Topic: KilledWorker on simple operations


view this post on Zulip Riley Brady (Jun 09 2020 at 18:20):

Hi all. Generally dask plays pretty nicely with my work if I throw a lot of workers at the problem. I'm struggling with a KilledWorker error right now in a pretty simple case. I have a 32.4GB dataset and I am taking a mean over a single dimension to reduce it to ~6.5GB dataset. I tried with 36 cores per node, 36 processes, 100GB memory, and 10 nodes (i.e. 1TB memory and 360 workers). It's chunked such that chunks are about 100MB. Just trying to take the mean over a single dimension and then saving to a netcdf I get

KilledWorker: ("('open_dataset-concatenate-c100c09070937c41c0bc3dec0d93593c', 0, 5, 0, 0, 0)", <Worker 'tcp://10.148.7.66:46303', name: 0-0, memory: 0, processing: 1>)

Any thoughts? I tried 18 processes per node instead of 36 to give the workers a little more memory. I've also tried to chunk smaller and larger. Again, generally more workers/nodes solves these kinds of things but these are 100MB chunks with 360 workers for a 32GB dataset. Shouldn't expect this problem.

view this post on Zulip Deepak Cherian (Jun 09 2020 at 18:24):

does ds.mean("dim").compute() also crash?

view this post on Zulip Deepak Cherian (Jun 09 2020 at 18:25):

and is the 32.4GB dataset being read straight from disk, or is the result of some other step?

view this post on Zulip Riley Brady (Jun 09 2020 at 18:26):

@Deepak Cherian , yep it does. I switched over to .to_netcdf() thinking that might help for some reason. It's read semi straight from disk. I run xr.open_mfdataset first to concatenate 7 ~4.5GB files into the larger one. Maybe that's what the concat error is. I might try doing the open_mfdataset and then saving the combined form out as zarr.

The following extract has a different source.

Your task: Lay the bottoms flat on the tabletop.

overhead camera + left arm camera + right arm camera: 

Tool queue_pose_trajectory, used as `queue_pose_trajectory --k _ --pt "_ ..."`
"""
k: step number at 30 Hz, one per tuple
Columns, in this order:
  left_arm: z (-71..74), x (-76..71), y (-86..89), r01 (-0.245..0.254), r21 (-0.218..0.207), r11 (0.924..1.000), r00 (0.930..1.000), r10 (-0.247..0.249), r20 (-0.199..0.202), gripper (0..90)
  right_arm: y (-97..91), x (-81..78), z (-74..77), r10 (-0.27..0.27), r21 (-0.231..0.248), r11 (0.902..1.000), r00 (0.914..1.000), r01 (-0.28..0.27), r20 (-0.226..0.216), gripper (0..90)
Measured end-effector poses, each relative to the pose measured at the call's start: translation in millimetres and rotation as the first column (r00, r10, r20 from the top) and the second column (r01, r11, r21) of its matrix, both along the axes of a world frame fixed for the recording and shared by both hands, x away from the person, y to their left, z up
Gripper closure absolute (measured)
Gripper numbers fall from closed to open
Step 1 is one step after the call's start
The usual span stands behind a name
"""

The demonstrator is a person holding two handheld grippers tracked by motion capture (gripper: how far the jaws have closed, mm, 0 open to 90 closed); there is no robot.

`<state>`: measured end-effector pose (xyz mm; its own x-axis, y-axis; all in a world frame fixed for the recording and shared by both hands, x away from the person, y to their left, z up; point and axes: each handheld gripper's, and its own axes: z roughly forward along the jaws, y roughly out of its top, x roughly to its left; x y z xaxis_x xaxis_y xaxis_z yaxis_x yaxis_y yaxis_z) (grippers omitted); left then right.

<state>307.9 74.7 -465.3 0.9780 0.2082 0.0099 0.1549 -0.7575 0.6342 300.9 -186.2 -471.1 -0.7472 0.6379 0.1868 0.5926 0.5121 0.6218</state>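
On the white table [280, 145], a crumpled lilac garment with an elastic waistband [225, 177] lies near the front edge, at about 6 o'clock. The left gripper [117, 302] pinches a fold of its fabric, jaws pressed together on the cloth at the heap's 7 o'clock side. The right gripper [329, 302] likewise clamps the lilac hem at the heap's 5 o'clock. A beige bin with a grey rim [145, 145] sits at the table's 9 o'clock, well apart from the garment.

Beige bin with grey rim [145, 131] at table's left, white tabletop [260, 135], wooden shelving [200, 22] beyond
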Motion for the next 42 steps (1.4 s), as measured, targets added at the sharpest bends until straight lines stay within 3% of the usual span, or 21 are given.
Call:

view this post on Zulip Deepak Cherian (Jun 09 2020 at 18:27):

are you chunking at the mfdataset stage?

view this post on Zulip Riley Brady (Jun 09 2020 at 18:31):

I think that fixes it. :) I was running xr.open_mfdataset(files, parallel=True) then chunking afterwards with ds = ds.chunk(...). I didn't stop to think that it was probably loading it all in as one chunk and then rechunking. It works if I run chunks=... within the open_mfdataset stage. Thanks! Sometimes it's simple.


Last updated: Jan 30 2022 at 12:01 UTC